Records to process

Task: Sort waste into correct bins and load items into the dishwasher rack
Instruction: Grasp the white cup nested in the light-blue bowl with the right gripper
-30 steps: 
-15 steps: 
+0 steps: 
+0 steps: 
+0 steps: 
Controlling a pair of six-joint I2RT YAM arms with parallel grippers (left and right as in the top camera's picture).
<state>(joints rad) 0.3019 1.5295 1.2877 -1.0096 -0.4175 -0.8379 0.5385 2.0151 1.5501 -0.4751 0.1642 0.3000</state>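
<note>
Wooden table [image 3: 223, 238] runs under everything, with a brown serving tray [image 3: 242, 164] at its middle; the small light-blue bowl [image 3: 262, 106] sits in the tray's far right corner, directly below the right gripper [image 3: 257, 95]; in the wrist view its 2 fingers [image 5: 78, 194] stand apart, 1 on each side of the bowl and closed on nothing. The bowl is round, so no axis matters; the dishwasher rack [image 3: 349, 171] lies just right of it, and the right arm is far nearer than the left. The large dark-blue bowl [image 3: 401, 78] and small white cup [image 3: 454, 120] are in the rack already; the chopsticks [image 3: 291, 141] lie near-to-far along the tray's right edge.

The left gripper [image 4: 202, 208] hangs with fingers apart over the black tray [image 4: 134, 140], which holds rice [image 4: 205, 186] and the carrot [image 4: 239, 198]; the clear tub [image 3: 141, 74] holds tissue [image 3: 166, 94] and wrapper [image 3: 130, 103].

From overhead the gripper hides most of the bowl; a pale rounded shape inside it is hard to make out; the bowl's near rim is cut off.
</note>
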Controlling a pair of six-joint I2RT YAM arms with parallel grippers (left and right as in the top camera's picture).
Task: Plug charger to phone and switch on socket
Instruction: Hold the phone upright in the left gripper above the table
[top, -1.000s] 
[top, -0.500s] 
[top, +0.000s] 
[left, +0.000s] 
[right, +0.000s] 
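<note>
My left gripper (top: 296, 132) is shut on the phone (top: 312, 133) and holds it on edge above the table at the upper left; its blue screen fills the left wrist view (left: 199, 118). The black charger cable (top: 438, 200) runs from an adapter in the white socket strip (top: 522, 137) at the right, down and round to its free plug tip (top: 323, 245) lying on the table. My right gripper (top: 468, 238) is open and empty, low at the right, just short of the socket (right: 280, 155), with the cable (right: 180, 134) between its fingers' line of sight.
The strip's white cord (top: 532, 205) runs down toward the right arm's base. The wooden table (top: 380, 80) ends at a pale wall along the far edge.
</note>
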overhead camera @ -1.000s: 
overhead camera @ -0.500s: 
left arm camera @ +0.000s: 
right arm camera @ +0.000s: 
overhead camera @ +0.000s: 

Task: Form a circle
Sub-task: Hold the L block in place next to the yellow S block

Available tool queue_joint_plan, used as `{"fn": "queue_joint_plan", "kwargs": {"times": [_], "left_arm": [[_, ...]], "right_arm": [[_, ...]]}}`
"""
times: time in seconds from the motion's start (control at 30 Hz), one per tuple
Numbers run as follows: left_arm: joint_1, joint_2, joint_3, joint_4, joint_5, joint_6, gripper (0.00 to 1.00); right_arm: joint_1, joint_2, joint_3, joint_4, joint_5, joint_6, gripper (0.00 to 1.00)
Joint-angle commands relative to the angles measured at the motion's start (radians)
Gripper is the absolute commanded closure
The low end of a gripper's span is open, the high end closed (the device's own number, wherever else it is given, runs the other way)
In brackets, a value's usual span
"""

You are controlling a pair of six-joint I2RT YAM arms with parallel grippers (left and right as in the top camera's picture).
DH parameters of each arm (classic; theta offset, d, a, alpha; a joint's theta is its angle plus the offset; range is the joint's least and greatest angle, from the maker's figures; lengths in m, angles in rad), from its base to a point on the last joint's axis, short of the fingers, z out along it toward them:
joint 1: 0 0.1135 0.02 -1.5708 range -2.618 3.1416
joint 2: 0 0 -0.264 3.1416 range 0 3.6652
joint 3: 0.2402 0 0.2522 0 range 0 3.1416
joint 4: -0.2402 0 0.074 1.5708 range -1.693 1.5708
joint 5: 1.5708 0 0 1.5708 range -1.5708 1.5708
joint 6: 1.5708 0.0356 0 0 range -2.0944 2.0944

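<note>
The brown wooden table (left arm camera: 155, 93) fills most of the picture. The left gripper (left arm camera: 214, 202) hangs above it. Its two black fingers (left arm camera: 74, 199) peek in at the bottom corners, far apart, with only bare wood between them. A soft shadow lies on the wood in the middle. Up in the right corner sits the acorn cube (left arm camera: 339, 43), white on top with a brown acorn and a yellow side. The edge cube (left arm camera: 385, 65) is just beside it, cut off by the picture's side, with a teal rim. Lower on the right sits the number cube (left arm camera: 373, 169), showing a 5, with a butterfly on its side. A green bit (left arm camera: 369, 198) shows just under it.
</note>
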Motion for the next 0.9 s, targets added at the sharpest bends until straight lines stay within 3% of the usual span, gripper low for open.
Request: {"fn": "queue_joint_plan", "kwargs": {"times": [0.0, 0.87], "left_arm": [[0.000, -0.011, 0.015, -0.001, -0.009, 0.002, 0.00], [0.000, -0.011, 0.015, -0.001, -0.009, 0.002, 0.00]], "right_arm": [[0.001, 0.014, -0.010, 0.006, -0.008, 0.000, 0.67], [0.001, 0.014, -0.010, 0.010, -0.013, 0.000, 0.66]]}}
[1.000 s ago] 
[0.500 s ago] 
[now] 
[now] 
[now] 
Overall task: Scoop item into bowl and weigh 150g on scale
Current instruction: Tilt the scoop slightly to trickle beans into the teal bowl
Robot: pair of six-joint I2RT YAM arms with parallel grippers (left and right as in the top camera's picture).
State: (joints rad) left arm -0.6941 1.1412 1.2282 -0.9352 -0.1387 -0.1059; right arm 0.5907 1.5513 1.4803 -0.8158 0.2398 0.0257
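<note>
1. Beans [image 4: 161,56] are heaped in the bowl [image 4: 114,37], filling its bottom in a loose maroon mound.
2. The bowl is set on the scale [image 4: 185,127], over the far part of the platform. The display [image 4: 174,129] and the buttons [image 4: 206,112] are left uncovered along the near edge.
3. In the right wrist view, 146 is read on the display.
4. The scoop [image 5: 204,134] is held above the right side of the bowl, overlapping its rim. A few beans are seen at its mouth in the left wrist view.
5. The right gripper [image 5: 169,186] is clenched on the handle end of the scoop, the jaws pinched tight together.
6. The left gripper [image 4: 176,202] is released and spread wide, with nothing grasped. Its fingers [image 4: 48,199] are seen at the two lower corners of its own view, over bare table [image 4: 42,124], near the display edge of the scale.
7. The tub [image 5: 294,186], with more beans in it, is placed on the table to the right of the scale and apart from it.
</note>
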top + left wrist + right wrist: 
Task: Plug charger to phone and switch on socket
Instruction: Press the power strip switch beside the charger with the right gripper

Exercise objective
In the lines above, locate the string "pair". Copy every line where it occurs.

Response to this task
Controlling a pair of six-joint I2RT YAM arms with parallel grippers (left and right as in the top camera's picture).
Controlling a pair of six-joint I2RT YAM arms with parallel grippers (left and right as in the top camera's picture).
You are controlling a pair of six-joint I2RT YAM arms with parallel grippers (left and right as in the top camera's picture).
Robot: pair of six-joint I2RT YAM arms with parallel grippers (left and right as in the top camera's picture).

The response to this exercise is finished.